- Task goal
Extract the stretch of lines that starts at the line with "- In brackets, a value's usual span" and ends at the last line of the data below. Give it exactly, without pictures.

- Data excerpt

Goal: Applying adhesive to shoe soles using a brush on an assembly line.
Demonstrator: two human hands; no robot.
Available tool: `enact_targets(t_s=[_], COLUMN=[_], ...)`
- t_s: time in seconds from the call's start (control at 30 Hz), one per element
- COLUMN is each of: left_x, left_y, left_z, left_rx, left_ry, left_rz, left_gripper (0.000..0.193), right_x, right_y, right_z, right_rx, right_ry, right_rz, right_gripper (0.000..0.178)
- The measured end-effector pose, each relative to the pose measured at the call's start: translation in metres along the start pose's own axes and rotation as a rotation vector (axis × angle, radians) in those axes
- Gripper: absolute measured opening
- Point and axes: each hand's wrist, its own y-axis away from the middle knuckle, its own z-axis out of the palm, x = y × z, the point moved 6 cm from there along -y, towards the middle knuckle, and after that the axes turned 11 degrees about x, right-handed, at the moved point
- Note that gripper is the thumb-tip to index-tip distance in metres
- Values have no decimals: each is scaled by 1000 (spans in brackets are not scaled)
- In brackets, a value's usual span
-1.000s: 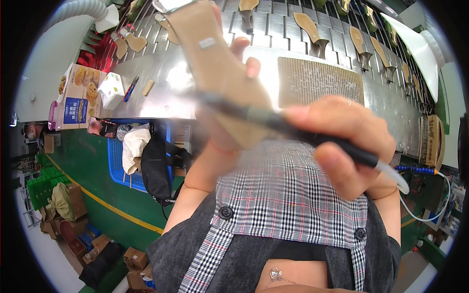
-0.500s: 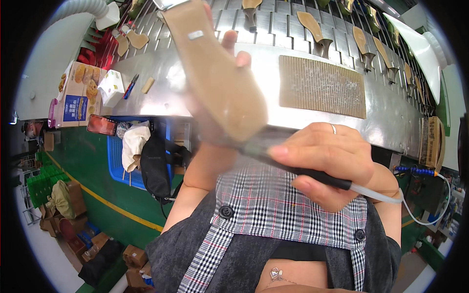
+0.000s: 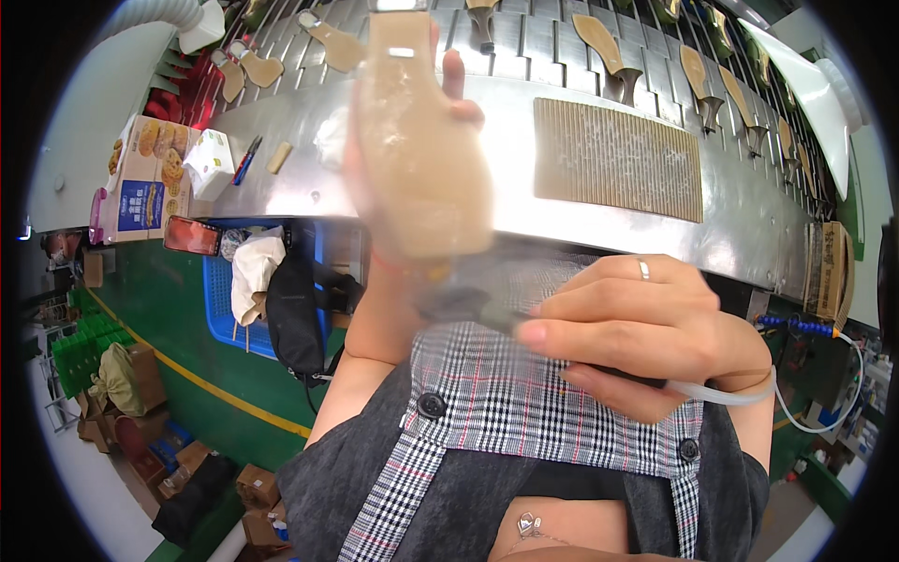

- Task output
- In brackets, a value's usual span
-1.000s: 
-0.500s: 
+0.000s: 

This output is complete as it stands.